*** SOURCE INFORMATION Section Begins ***

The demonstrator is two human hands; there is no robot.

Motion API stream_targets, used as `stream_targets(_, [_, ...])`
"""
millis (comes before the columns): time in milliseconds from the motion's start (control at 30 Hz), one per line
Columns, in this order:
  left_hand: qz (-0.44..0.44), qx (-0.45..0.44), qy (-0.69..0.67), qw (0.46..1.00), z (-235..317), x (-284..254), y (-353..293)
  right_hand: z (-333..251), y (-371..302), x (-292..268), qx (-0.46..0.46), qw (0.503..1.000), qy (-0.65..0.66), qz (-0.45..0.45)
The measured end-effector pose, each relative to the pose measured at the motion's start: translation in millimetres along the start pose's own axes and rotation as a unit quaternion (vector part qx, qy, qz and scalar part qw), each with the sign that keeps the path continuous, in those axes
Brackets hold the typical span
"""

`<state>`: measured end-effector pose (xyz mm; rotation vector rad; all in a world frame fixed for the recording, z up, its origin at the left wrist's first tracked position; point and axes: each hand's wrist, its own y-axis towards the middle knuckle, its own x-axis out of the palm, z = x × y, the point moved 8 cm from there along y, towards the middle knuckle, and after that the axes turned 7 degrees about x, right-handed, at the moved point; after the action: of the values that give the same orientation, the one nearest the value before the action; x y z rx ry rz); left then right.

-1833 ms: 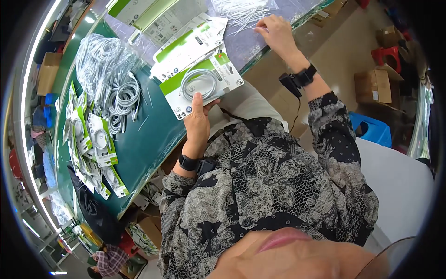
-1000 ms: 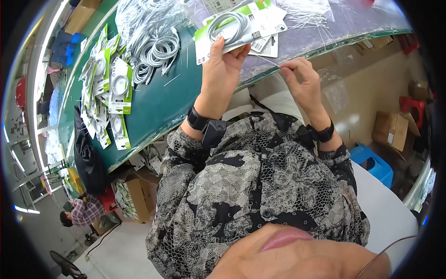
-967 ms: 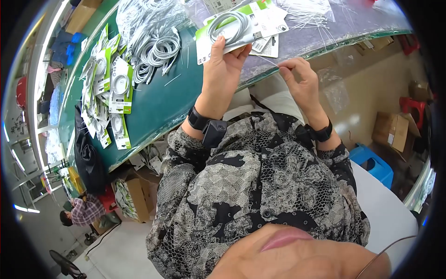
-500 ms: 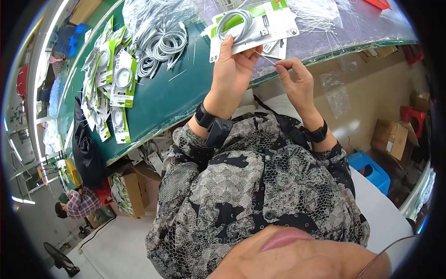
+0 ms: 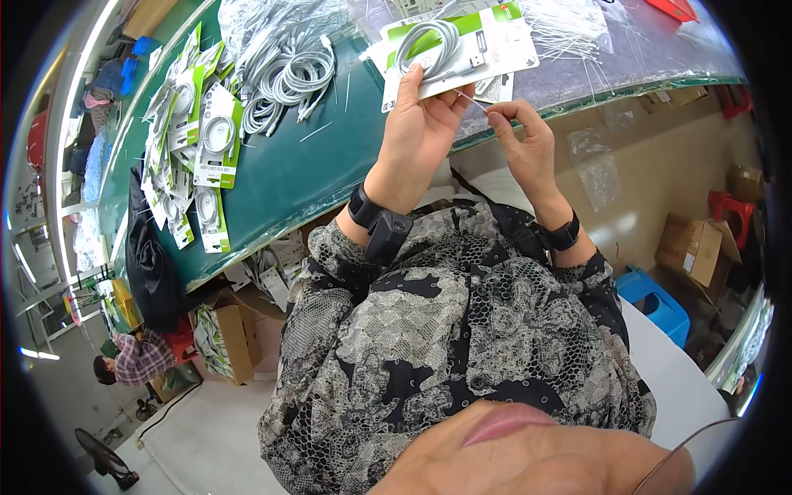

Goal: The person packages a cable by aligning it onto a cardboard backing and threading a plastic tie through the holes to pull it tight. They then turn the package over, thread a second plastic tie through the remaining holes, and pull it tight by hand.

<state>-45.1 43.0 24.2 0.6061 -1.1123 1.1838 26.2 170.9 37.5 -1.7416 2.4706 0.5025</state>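
Observation:
My left hand (image 5: 415,140) grips a white and green backing card (image 5: 507,51) from below, its thumb on the front. A coiled grey cable (image 5: 450,41) with a metal plug lies against the card's face. From behind the card's lower edge runs a thin white tie (image 5: 473,101). Its free end is pinched between the thumb and forefinger of my right hand (image 5: 525,142), which is right of the card and lower. Fingers of my left hand are partly hidden behind the card.
Carded cables (image 5: 216,136) are heaped at the left of the green table (image 5: 289,177). Beside them lie loose coiled cables (image 5: 297,78) and a plastic bag (image 5: 264,25). Many white ties (image 5: 565,37) spread at the right. A blue stool (image 5: 656,309) and cardboard box (image 5: 693,252) stand on the floor.
The card with its cable has shifted slightly right in my left hand and tilted a little. My right hand stays almost in place, still pinching the tie.

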Motion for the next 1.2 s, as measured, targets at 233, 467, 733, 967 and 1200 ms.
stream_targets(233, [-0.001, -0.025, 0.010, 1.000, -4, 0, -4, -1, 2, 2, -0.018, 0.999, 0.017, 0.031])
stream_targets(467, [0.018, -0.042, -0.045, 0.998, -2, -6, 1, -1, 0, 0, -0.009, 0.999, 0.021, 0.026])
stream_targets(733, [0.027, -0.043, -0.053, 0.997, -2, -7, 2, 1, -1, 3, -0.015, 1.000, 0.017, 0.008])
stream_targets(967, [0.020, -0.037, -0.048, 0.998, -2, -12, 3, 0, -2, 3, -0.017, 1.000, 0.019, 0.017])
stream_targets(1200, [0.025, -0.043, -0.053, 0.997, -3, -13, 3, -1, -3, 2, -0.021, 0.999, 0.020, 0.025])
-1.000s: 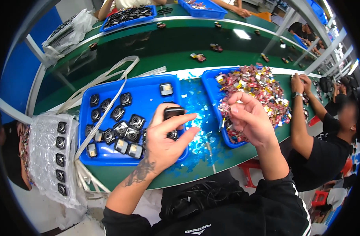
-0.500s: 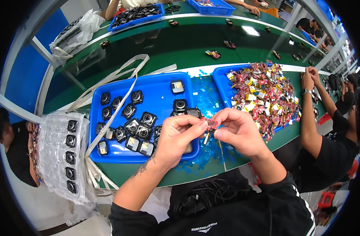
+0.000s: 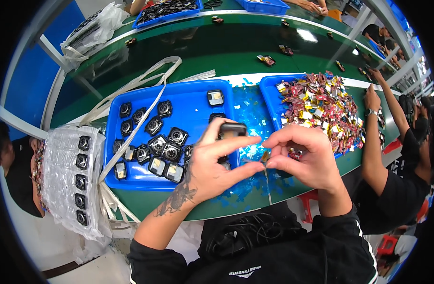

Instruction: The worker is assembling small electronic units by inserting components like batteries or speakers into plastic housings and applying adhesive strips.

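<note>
Case (image 3: 234, 128) stays in left hand (image 3: 208, 163), pinching fingers (image 3: 237, 144) parted.

Whole scene: bright and even, with cool white light, which seems to come from above.
Belt (image 3: 226, 42): dark and glossy, one white glare patch lies on it at the upper right.
Blue film scraps (image 3: 251, 150): they sparkle strongly, nearly white in places.
Blue tray (image 3: 188, 124): well lit, clear, with only soft shadows around its contents.
Left hand (image 3: 217, 163): well exposed; the dark casing (image 3: 233, 128) at its fingers is slightly blurred.
Right hand (image 3: 307, 156): bright; the small part (image 3: 265, 156) at its fingertips is too blurred for details.
Black shirt (image 3: 283, 260): very dark, its folds are hardly visible.
Fisheye rim: black corners, bent metal posts (image 3: 23, 127), far right small and soft.
</note>
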Motion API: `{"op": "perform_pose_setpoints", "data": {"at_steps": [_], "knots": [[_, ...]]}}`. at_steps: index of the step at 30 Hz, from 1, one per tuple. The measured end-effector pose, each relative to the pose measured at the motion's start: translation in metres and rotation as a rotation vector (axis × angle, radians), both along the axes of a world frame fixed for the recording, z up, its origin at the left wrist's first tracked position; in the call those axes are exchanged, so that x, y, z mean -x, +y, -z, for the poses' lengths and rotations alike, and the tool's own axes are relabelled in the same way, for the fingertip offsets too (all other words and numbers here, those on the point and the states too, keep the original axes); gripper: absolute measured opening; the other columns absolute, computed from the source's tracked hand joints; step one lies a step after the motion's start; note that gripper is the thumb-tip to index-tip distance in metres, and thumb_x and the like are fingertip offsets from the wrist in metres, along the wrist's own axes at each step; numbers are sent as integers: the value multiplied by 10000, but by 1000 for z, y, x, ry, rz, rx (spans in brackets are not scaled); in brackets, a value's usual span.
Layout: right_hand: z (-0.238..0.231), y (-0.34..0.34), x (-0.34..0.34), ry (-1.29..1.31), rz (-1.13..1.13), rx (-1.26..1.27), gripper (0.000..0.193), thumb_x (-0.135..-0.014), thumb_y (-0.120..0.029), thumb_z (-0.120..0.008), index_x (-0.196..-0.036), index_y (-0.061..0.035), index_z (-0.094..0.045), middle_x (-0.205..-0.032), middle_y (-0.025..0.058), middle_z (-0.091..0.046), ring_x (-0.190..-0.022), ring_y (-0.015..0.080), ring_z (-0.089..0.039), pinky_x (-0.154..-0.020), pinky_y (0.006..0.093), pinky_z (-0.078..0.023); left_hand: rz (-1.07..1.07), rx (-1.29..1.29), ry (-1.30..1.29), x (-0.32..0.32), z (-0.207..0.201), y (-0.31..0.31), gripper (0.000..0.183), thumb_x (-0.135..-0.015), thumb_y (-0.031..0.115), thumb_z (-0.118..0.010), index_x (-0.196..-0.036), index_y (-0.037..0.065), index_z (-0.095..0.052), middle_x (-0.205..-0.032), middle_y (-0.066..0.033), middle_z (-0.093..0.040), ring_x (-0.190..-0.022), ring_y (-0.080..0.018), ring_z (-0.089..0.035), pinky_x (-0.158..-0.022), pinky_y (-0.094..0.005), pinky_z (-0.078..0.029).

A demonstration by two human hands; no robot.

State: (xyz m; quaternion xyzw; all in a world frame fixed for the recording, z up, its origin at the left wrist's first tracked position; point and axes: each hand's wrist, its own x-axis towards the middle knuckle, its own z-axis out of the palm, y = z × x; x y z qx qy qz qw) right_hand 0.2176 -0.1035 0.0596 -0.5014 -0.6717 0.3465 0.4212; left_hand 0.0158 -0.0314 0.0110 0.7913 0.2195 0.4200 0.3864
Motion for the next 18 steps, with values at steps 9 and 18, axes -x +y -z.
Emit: {"op": "perform_pose_setpoints", "data": {"at_steps": [9,18], "knots": [[20,2,7,448,51,112,144,-809,19,-734,-888,18,-614,-879,53,-625,-789,90,-609,-646,214,-523,94,279,-44,-2,-1,-9,151,-742,56,-789,-887,44,-750,-926,-117,-694,-910,-211,-621,-832,-332,-487],[22,2,10,188,153,2,92,-861,-29,-687,-904,12,-616,-834,38,-629,-802,96,-623,-668,242,-535,-3,312,-157,-8,4,-12,126,-732,39,-785,-854,47,-755,-850,-76,-704,-870,-187,-632,-861,-335,-478]]}}
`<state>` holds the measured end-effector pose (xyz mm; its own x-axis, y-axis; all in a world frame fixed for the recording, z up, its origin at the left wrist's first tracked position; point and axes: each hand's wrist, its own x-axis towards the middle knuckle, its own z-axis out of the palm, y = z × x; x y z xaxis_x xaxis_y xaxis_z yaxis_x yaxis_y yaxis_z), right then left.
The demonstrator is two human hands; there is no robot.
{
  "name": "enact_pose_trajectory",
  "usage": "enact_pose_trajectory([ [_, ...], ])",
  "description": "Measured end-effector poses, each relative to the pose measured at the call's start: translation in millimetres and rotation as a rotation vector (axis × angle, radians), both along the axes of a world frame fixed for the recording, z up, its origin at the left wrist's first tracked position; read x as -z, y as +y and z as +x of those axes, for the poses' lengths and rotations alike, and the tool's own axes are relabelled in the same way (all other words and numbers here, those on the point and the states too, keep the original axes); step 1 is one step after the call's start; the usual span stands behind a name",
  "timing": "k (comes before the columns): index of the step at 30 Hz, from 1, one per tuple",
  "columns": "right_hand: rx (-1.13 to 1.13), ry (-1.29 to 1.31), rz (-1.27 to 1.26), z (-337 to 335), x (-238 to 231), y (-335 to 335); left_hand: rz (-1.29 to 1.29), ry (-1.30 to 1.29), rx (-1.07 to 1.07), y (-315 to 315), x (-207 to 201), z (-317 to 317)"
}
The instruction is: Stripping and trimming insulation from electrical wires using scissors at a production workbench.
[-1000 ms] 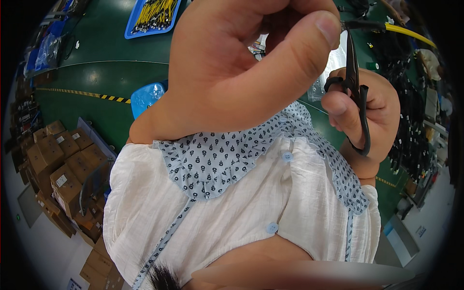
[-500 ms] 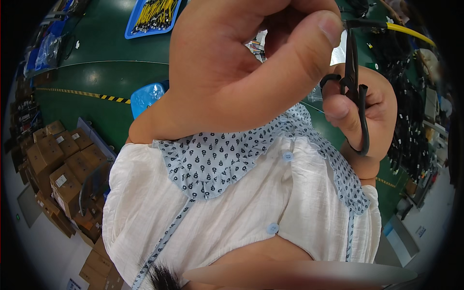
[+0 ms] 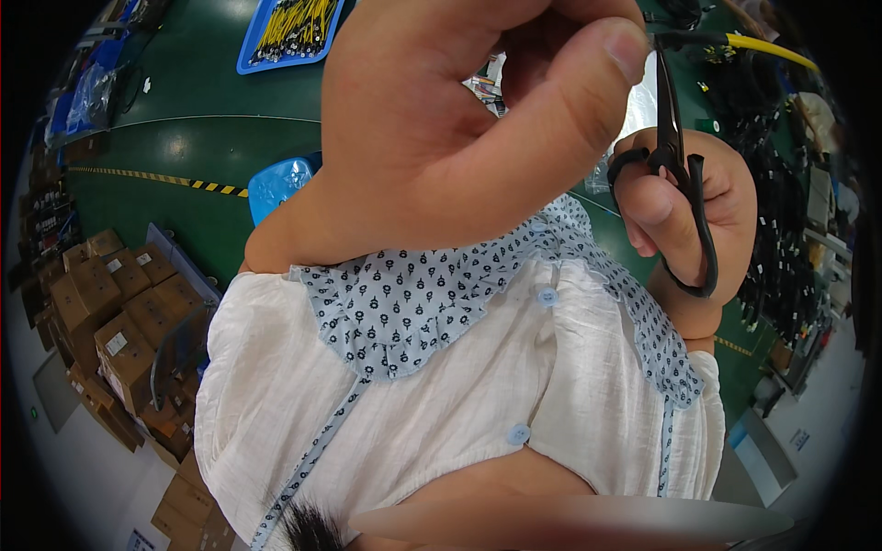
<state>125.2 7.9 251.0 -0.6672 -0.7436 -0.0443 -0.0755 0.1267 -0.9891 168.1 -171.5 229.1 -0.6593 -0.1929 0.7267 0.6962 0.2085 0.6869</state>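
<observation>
My left hand (image 3: 459, 138) is raised large in front of me, thumb and fingers pinched together. In that pinch sits the end of a yellow cable (image 3: 772, 50) with a black sleeve (image 3: 694, 40), running off to the right. My right hand (image 3: 684, 207) grips a pair of black-handled scissors (image 3: 670, 124) by the loops, thumb across the handle. The blades point upward, their tips at the black sleeve just right of my left thumb. Whether the tips touch the sleeve I cannot tell. The cable's very end is hidden by my left fingers.
A blue tray (image 3: 244, 61) of yellow cables lies on the green surface (image 3: 211, 92) at the far left. Behind my left wrist is a blue container (image 3: 266, 188) with clear plastic. Cardboard boxes (image 3: 124, 321) are stacked at left. Bundled black cables (image 3: 776, 239) hang at right.
The scissors' lower handle loop has swung outward to the right, and my right thumb has shifted with it. The cable has slid slightly left. My left hand has barely moved.
</observation>
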Motion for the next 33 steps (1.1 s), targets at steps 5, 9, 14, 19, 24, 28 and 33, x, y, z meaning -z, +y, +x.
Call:
enact_pose_trajectory([
  [5,0.003,0.051,-0.002,1.0,-2.0,-2.4,-0.275,0.057,-0.044,-18.2,6.9,-6.5],
  [9,0.013,0.171,0.026,-0.3,-1.1,-3.4,-0.285,0.051,-0.070,-18.4,6.8,-5.4],
  [14,0.003,0.164,0.062,-1.0,-2.0,-4.2,-0.343,0.059,-0.105,-18.0,4.6,-5.2],
  [19,0.003,0.118,0.062,-2.9,-0.1,-3.8,-0.032,-0.028,-0.055,-2.7,-1.9,0.7],
  [24,-0.016,0.132,0.058,-4.6,3.1,-2.7,-0.067,0.016,-0.045,-4.3,2.1,-2.5],
  [28,-0.018,0.110,0.040,-2.9,1.0,-3.8,-0.098,0.005,-0.011,-10.9,14.3,-8.1],
  [33,0.023,0.071,-0.022,0.7,4.2,-7.1,-0.132,-0.001,-0.030,-12.4,9.1,-4.8],
])
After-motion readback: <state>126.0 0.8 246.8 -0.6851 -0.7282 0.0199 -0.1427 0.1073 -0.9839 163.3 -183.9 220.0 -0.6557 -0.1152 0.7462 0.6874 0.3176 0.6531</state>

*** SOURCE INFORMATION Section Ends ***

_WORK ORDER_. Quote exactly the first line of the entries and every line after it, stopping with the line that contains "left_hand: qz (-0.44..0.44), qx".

_EXPECTED OUTPUT_.
The demonstrator is two human hands; there is no robot.

Motion API stream_targets, used as `stream_targets(_, [_, ...])`
"""
millis (comes before the columns): time in milliseconds from the motion's start (control at 30 Hz), one per line
Columns, in this order:
  left_hand: qz (-0.44..0.44), qx (-0.45..0.44), qy (-0.69..0.67), qw (0.46..1.00), z (-235..317), x (-284..254), y (-353..293)

No more output is given for this exercise.